Une belle unité de mesure nous permet d’envisager l’austérité sous l’angle des impacts pour les femmes. Elle s’appelle l’ADS, l’Analyse Différenciée selon les Sexes. Sa définition: «elle vise à discerner de façon préventive les effets distincts sur les femmes et les hommes que pourra avoir l’adoption d’un projet, sur la base des réalités et des besoins différenciés des femmes et des hommes.» C’est à partir de cette analyse qu’il nous est possible de mieux comprendre l’impact de l’austérité et des compressions budgétaires sur les femmes.
Concernant l’austérité, le sujet est déjà documenté dans plusieurs pays européens, qui peinent à se relever de la crise économique de 2008. En Grèce, au Portugal, en France, en Angleterre, les compressions dans les budgets publics ont eu pour effet d’accroître les inégalités, le chômage des femmes, la féminisation de la pauvreté, la précarisation de l’emploi, en particulier celui des femmes.
Au Québec, les femmes sont majoritaires (75%) dans les secteurs de la santé et de l’éducation, l’administration publique, tous des secteurs menacés de compressions. Les femmes seront nombreuses à perdre leur emploi. De plus, les femmes occupent 70% des emplois à temps partiel et 60% des emplois au salaire minimum, ce qui n’augure rien de bon. Pour leur retraite, elles ont des montants de pension inférieurs à ceux des hommes, souvent très faibles du fait de carrières interrompues, de périodes à temps partiel et de bas salaires. Au Québec, le revenu total annuel d’une femme de 65 ans et plus est de seulement 22 522$, alors que celui des hommes pour le même âge s’élève à 32 667$. Notons aussi qu’en 2009, les femmes admissibles au Régime de rentes du Québec recevaient une rente de 37% inférieure à celle des hommes.
Les compressions dans les services auront aussi pour effet d’accroître la responsabilité individuelle des femmes dans le défi encore féminin de la conciliation famille, études, travail. L’augmentation des coûts en CPE, la privatisation de certains services, la suppression des compensations financières pour les personnes handicapées au travail, entre autres exemples: ce sont les femmes qui vont principalement en subir les contrecoups. Celles-ci sont aussi les principales utilisatrices du système de santé: pour elles-mêmes, entre autres à cause de la contraception, de la maternité et parce qu’elles vivent plus longtemps, pour leurs enfants ou comme accompagnantes des aîné·e·s. Ce sont elles qui vont absorber les multitâches et, parce qu’elles sont généralement plus pauvres que les hommes, elles seront davantage touchées par les compressions budgétaires et les hausses de tarifs.

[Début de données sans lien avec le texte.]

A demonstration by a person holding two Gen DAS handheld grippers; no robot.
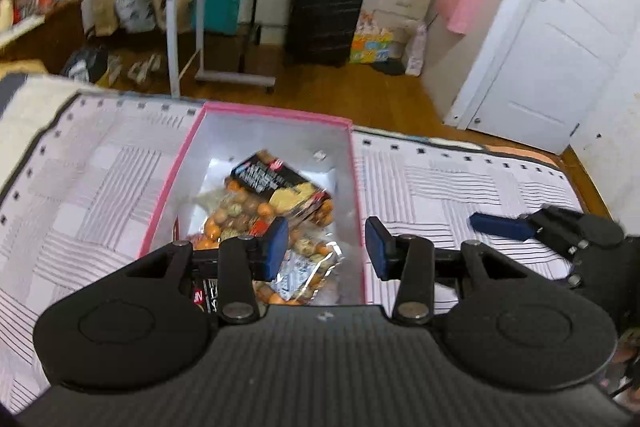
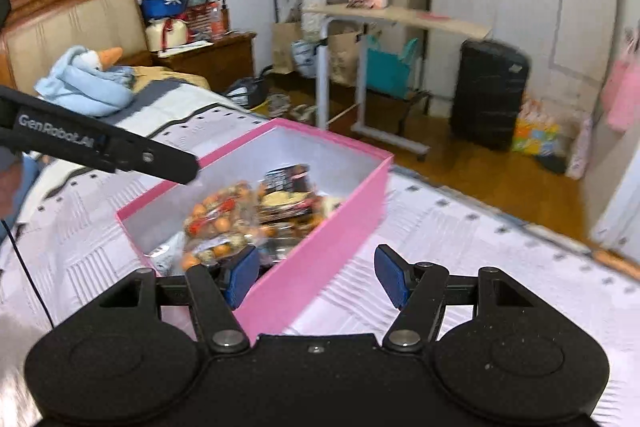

En contexte économique difficile, il y a augmentation du taux de violence conjugale. Les chiffres en témoignent. À cause du manque de logements sociaux et du manque de soutien financier, certaines femmes sentiront probablement plus de pression à rester ou retourner avec un conjoint violent.
En éducation, les femmes commençaient à bénéficier des efforts qui ont été faits au cours des dernières décennies pour améliorer leur accès à une meilleure éducation. De plus en plus nombreuses dans les universités, que va-t-il arriver alors que les coûts devraient augmenter et le nombre de cours, programmes, facultés se verront diminués? Elles sont nombreuses parmi les chargé·e·s de cours qui seront mises à pied.
Au niveau régional, il y aura perte de lieux de pouvoir avec l’abolition des conférences régionales des élus (CRÉ) et des centres locaux de développement. Les pouvoirs reposeront désormais exclusivement entre les mains des élu·e·s au niveau municipal. Au Québec, 17% des maires sont des femmes et il y a 13 femmes sur les 87 préfets (de MRC). Ce sera pour elles une bien grande responsabilité que de porter les préoccupations des femmes. D’autant plus que rien ne garantit la poursuite de la mise en application de politiques d’égalité. L’Estrie venait tout juste de faire adopter la sienne par la CRÉ à l’automne 2014, politique qui devait ensuite être adoptée dans les MRC.
La situation n’est pas très encourageante. Raison de plus pour s’informer, se regrouper et agir. Les femmes sont des actrices incontournables dans les mouvements sociaux et dans la construction d’alternatives aux politiques actuelles. Elles doivent prendre la place qui leur revient pour faire entendre leurs points de vue et leurs propositions. Les besoins du quotidien, la préoccupation pour les soins à donner aux personnes et l’importance des liens sociaux à préserver, parce qu’ils sont de plus en plus menacés du fait de la situation actuelle, prennent toute leur importance. Il y a une réelle opportunité pour que ces préoccupations — qui sont encore aujourd’hui trop souvent celles des femmes, mais qui doivent devenir celles de tous — deviennent une raison majeure de se mobiliser.
L’auteure est présidente de ConcertAction Femmes Estrie.